The National Park Service has hired a contractor to remove 4 acres of golden bamboo that fronts Cook and Goosley roads.
“It’s a very invasive plant. It takes over anything in its way,” said Dorothy Geyer, a natural resources specialist for the Park Service.
The removal will help clear a sightline to the historic English and French earthworks from the National Cemetery located across Cook Road. The bamboo forest also nearly surrounds the historic Shiloh Church cemetery adjacent to the property.
The project takes about a month and involves cutting down what are in many cases 40- to 60-foot stalks of bamboo. The stumps are sprayed with herbicide to penetrate the root system and kill the plant so it will not regrow. The dead stumps are then ground.
“It’s been pretty successful but very labor intensive,” Geyer said.
Bamboo can grow inches in a single day, which the U.S. Forest Service calls an aggressive rate.
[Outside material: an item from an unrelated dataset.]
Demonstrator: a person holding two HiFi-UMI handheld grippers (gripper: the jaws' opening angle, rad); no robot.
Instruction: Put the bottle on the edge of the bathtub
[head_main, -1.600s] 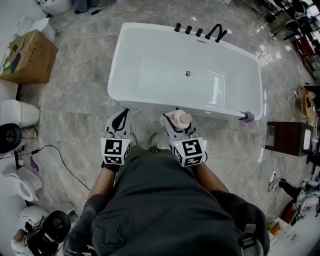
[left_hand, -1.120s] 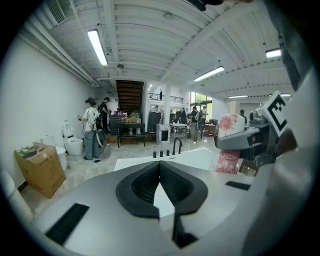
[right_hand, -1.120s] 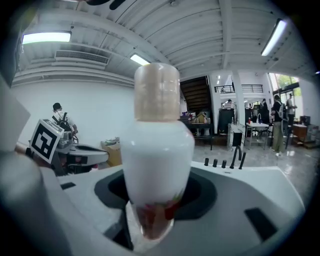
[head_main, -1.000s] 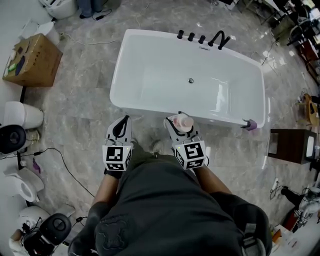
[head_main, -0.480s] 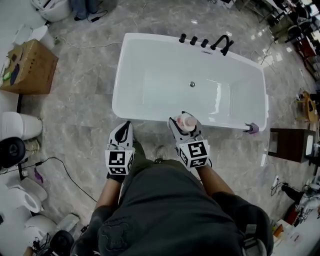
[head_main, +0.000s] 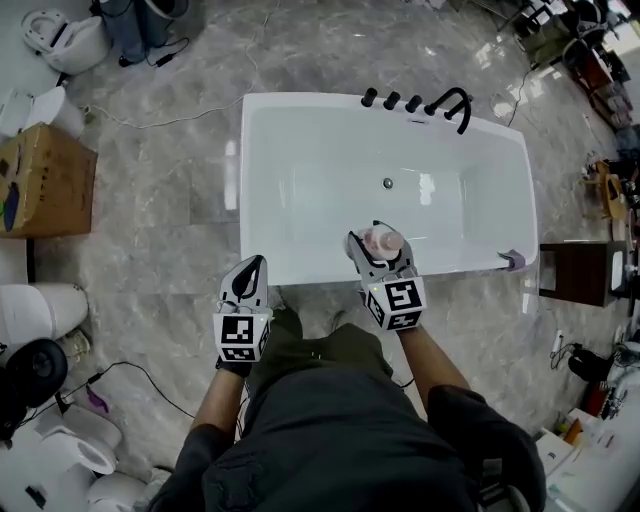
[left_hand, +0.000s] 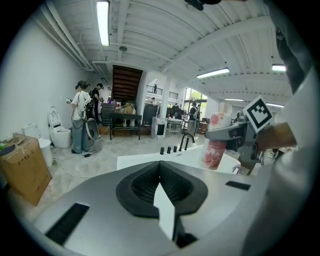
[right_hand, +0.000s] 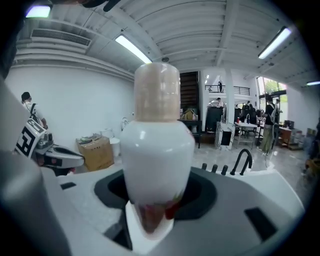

Geyer said the Park Service has been trying to eliminate patches of bamboo throughout the park, using volunteers to clear the areas, which proved to be too much work.
The Park Service is using about $78,000 for the project from revenue collected by visitor centers.
Geyer said an archaeological study was performed prior to the removal to see if any key cultural resources were in the area, finding none.
Particular species of bamboo can carry some harvest value, but the golden bamboo has drawn few suitors.
Geyer said the Park Service gauged the interest of the National Zoo in Washington for pandas, which feed almost exclusively on various species of bamboo. Golden bamboo is not one of them.
The Park Service also reached out to some flute makers, who also showed no interest in the particular species.
Geyer said essentially they were unable to find anyone who was willing to pay to harvest the bamboo or do it for free.
Instead, the stalks are being placed on fire roads to create a 4-inch base on the cleared paths to provide better access.